Nvidia GT200b rumours and speculation thread

igg · Jul 13, 2008

I really hope we'll get some official information on this chip after the R700 performance previews (are they still scheduled for tomorrow?) are published.

Maybe Nvidia wants to spoil the R700 launch like they did with the 4850s launch (9800GTX+).

neliz · Jul 13, 2008

Nvidia DX 10.1 part? .. I don't think so...

annihilator · Jul 13, 2008

Blazkowicz said:
what about a GTX270? they can keep it at 28 ROPs/448bit if needed and up a bit the core, but enable further 24 SPs.

Wouldn't the card have to be 512bit if they enabled the remaining cluster?

trinibwoy · Jul 13, 2008

annihilator said:
Wouldn't the card have to be 512bit if they enabled the remaining cluster?

No, clusters aren't tied to the memory controllers.

INKster · Jul 13, 2008

annihilator said:
Wouldn't the card have to be 512bit if they enabled the remaining cluster?

Trini already answered, but if you want proof of that, look no further than any run-of-the-mill 8800 GT.
It has a disabled cluster, yet retains the 256bit memory interface and 512MB GDDR3 capacity of its 8800 GTS 512MB, 9800 GTX/GTX+ and 9800 GX2 cousins.

Blazkowicz · Jul 14, 2008

well they can independently disable shader clusters or ROP clusters (tied to memory, 4 ROPs = 64bit). a shader cluster is two multiprocessors (8SP + SFU + registers) on G8x/G9x, three on G200, so 16SP and 24SP respectively.

so with G92 you have 128SP/256bit (the full GPU), 112SP/256bit (8800GT, 9800GT), 96SP/192bit (8800GS)
GTX280 is 240SP/512bit, GTX260 is 192SP/448bit. so they respectively have 10 and 8 shader clusters, 8 and 7 ROP clusters.

just recalling those boring facts because there seems to be confusion with those dreadful "clusters"

CarstenS · Jul 14, 2008

trinibwoy said:
Heh, so RV770 has people believing in miracles now eh?

Obviously some like to think that way, yes.

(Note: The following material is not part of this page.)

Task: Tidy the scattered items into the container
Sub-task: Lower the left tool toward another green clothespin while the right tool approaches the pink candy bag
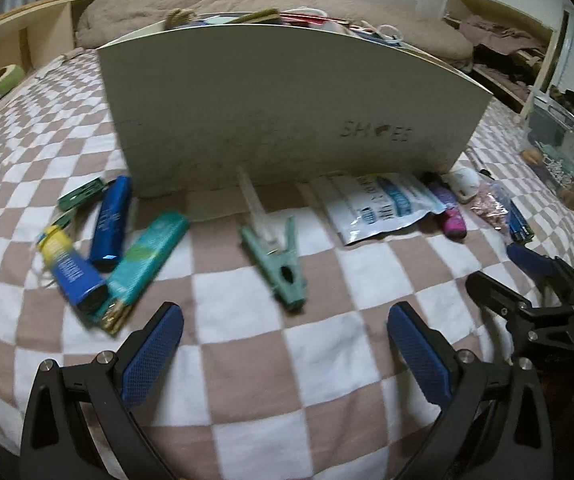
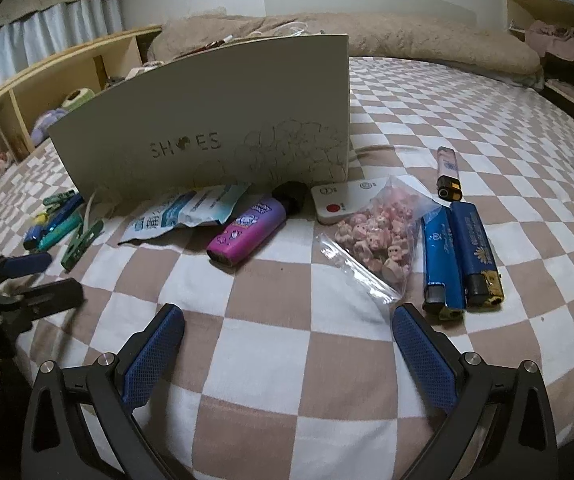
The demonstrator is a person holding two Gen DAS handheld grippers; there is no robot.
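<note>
Clearly a bed (image 2: 427, 92) for a work surface, checkered cover giving a soft, flat place for the clutter. Dead ahead of both claws, well beyond the fingertips: shoe box (image 1: 287, 112), standing upright with its long wall facing the cameras, already heaped past the rim, top open so things can be dropped in from above. Strewn along the foot of that wall, within easy reach of either side. Ahead of the right claw (image 2: 287, 352): white pouch (image 2: 191, 212) leaning at the box base, purple bottle (image 2: 247, 232) on its side, bag of pink bits (image 2: 375, 240), two blue lighters (image 2: 459, 256) side by side just off the right fingertip. Ahead of the left claw (image 1: 285, 348): green clothespin (image 1: 279, 260) straight in line with the gap, probably the next pick; blue and teal tubes (image 1: 111, 248) off to the left. Both claws spread wide, holding nothing, hovering low over the cover, apparently ready for a grab.
</note>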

Me, I'd rather believe, Nvidia vastly underestimated RV770.

Mintmaster · Jul 14, 2008

CarstenS said:
I'd rather believe, Nvidia vastly underestimated RV770.

Can't say I blame them. ATI's engineering didn't have much to brag about with their previous DX10 efforts.

NVidia may be in a tough spot now due to their commitment to CUDA. I think Jawed pointed this out, but it seems like they're stuck with 8-wide SIMDs. ATI basically has 16x5 SIMDs right now and there's no pressing need to go for better granularity. Even after 55nm scaling, the former is more than half the size of latter, and despite increased utilization and clock speed, that's not even close to being small enough.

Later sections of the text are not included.